▶ Work task
Reproduce the top of the data verbatim, through and including the line that contains "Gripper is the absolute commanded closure".

[[ Given data, beginning ]]

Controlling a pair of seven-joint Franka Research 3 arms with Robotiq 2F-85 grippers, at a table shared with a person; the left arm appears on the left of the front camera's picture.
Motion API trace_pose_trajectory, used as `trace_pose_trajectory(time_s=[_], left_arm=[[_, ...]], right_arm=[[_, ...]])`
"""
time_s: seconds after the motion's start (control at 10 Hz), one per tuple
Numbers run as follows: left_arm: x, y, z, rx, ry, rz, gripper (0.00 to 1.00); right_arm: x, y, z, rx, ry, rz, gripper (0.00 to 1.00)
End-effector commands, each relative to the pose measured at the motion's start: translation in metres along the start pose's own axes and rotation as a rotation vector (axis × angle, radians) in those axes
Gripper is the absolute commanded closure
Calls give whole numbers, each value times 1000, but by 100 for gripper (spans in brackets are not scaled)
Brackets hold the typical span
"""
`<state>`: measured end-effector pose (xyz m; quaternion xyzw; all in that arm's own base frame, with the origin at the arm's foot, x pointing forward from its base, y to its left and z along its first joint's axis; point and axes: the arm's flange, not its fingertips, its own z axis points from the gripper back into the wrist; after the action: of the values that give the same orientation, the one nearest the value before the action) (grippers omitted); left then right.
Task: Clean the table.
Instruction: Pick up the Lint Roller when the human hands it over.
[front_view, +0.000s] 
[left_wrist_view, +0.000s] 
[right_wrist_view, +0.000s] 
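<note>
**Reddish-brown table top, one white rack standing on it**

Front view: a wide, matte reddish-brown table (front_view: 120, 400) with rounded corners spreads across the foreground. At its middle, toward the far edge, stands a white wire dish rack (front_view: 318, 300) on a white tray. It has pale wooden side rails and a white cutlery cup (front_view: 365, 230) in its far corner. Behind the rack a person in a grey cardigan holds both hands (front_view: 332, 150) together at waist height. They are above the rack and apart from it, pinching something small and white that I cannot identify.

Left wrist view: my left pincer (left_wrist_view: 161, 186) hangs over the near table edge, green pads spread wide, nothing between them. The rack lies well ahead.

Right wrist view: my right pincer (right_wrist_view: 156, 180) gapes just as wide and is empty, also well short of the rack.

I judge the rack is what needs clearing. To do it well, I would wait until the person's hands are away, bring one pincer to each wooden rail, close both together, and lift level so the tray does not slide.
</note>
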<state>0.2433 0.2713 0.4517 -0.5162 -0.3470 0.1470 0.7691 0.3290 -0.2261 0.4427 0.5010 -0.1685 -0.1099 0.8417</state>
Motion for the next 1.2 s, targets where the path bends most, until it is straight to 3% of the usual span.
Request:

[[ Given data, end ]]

▶ Response area
Controlling a pair of seven-joint Franka Research 3 arms with Robotiq 2F-85 grippers, at a table shared with a person; the left arm appears on the left of the front camera's picture.
Motion API trace_pose_trajectory, used as `trace_pose_trajectory(time_s=[_], left_arm=[[_, ...]], right_arm=[[_, ...]])`
"""
time_s: seconds after the motion's start (control at 10 Hz), one per tuple
Numbers run as follows: left_arm: x, y, z, rx, ry, rz, gripper (0.00 to 1.00); right_arm: x, y, z, rx, ry, rz, gripper (0.00 to 1.00)
End-effector commands, each relative to the pose measured at the motion's start: translation in metres along the start pose's own axes and rotation as a rotation vector (axis × angle, radians) in those axes
Gripper is the absolute commanded closure

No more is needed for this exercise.